Although it was common practice in the past for lawyers to retain the originals of their clients’ documents, that practice is quickly fading away. Many lawyers now have a strict policy of returning the original documents back to their clients after signing. You should be sure to place them some place secure in your home, perhaps where you keep other important documents such as birth or marriage certificates. You should also let the people named in your documents know where they are located if something happens to you.

Copies

Your financial advisers or accountant may request a copy of your documents. Whether to reveal the documents to the people named in your documents or your beneficiaries is a judgment call. On the one hand, since these individuals will be responsible for managing your affairs and assets once you pass away, it makes sense to share the documents with them. On the other hand, you may decide to amend your documents in the future and having superseded copies of your estate planning documents floating around may cause unnecessary confusion. It is best to discuss this matter with your estate planning attorney to make sure you are making the right decision.
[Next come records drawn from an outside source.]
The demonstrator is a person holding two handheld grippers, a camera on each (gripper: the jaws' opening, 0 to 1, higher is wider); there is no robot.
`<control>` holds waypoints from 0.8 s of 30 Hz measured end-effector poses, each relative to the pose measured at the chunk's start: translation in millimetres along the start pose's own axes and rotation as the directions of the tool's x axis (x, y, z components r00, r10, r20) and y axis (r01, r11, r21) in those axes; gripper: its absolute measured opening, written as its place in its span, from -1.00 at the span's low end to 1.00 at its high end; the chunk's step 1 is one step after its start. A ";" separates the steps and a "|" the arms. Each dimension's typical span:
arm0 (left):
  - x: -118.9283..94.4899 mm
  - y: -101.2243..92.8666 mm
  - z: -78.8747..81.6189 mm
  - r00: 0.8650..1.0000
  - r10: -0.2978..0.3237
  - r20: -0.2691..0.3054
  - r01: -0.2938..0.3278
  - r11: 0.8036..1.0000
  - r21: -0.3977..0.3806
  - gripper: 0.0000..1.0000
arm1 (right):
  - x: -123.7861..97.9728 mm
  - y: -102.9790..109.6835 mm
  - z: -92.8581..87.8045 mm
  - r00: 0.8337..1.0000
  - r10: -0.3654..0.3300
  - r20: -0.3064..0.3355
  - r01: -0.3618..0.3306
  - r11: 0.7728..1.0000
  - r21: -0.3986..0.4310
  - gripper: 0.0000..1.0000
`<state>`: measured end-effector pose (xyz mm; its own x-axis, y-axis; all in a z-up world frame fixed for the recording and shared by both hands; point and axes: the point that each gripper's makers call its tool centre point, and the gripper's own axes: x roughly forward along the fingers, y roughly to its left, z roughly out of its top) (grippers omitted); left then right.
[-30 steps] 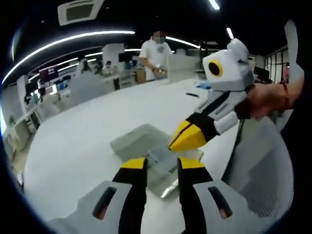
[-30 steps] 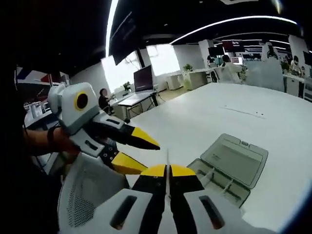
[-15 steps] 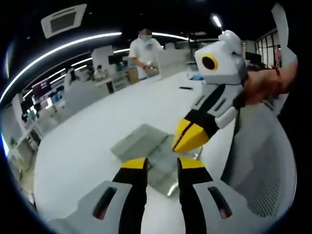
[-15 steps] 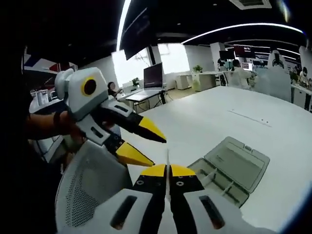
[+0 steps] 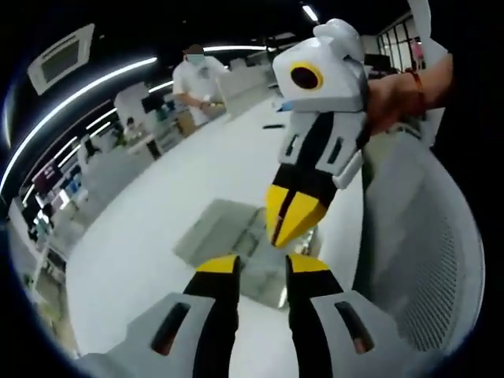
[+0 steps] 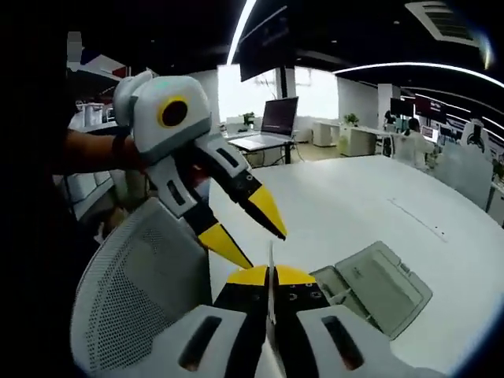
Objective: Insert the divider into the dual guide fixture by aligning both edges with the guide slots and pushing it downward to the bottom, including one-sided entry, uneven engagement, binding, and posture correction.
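Note:
A clear plastic fixture box (image 5: pixel 233 239) with its lid folded open lies on the white table (image 5: pixel 150 228); it also lies at the lower right of the right gripper view (image 6: pixel 370 285). My right gripper (image 6: pixel 270 272) is shut on a thin pale divider (image 6: pixel 270 253), seen edge-on and sticking up between the yellow tips. From the left gripper view, the right gripper (image 5: pixel 278 239) points steeply down just above the box. My left gripper (image 5: pixel 262 265) is open with nothing between its jaws, close beside the right one. It appears as the left gripper (image 6: pixel 264 249) with its jaws spread.
A white mesh chair back (image 5: pixel 425 260) stands close to the table's near edge, also seen as the chair back (image 6: pixel 130 295). A person (image 5: pixel 197 75) stands at the far end of the table. A laptop (image 6: pixel 279 118) sits on a distant desk. Hands hold both grippers.
Both views have swung. The right gripper has tipped from slanting to nearly straight down over the box. The left gripper has risen and come closer to the right one. The jaws are unchanged.

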<state>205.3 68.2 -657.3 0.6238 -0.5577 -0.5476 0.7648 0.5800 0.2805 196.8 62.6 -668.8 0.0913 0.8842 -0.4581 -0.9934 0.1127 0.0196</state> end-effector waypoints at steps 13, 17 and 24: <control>2.9 -11.0 -2.5 0.993 -0.104 -0.052 0.110 0.988 0.112 -0.79 | -0.3 7.3 -2.7 0.999 0.025 -0.033 -0.028 0.995 -0.092 -1.00; 3.1 -15.5 -6.0 0.988 -0.137 -0.074 0.146 0.981 0.131 -0.81 | -0.2 9.8 -3.4 0.997 0.048 -0.054 -0.056 0.987 -0.153 -1.00; 3.7 -20.4 -8.3 0.979 -0.178 -0.097 0.192 0.969 0.154 -0.87 | -1.3 14.4 -4.7 0.993 0.076 -0.088 -0.097 0.959 -0.266 -1.00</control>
<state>190.7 59.3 -671.7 0.4585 -0.5918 -0.6630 0.8859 0.3636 0.2881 182.1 60.9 -672.1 0.0092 0.8471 -0.5314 -0.9800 -0.0980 -0.1732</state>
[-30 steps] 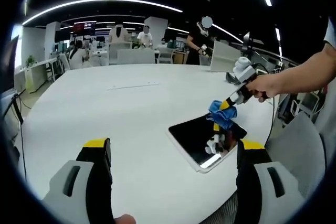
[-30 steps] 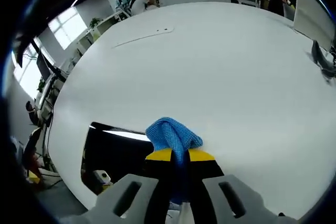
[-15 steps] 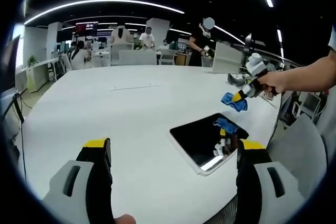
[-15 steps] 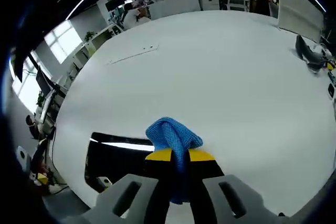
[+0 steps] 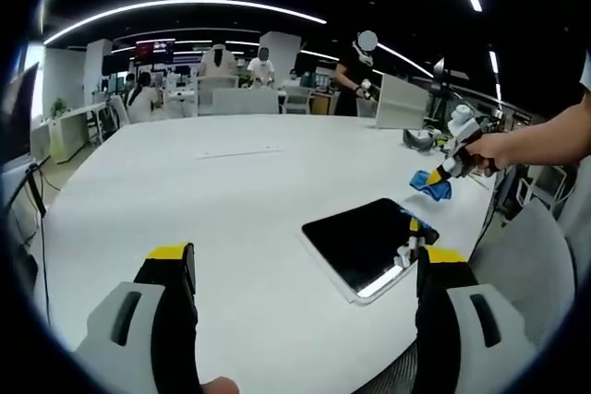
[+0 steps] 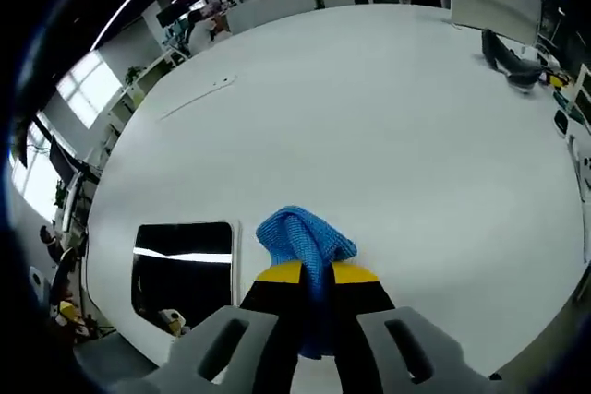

Scanned, Electronic Versions 

Making scanned, pdf copies of your executed estate planning documents allows you to easily share them in case of emergency. As mentioned above, your estate planning lawyer may no longer retain originals; instead, however, many are now in the practice of scanning and saving electronic versions of their clients’ documents. If that is the case with you, sharing your lawyer’s contact information with your loved ones may give them an additional place to look if they cannot locate your estate planning documents.

Labeling File Names

The file names for your scanned documents should indicate (a) what type of document it is, i.e., Living Trust, Will, Durable Power of Attorney, etc., and (b) the date that the document was signed.

Digital Accounts and Passwords

It’s also a good idea to put together a list of your online accounts along with passwords to access those accounts. In addition, you may want to leave behind instructions on what your wishes are concerning digital assets such as e-mail, social media accounts, etc.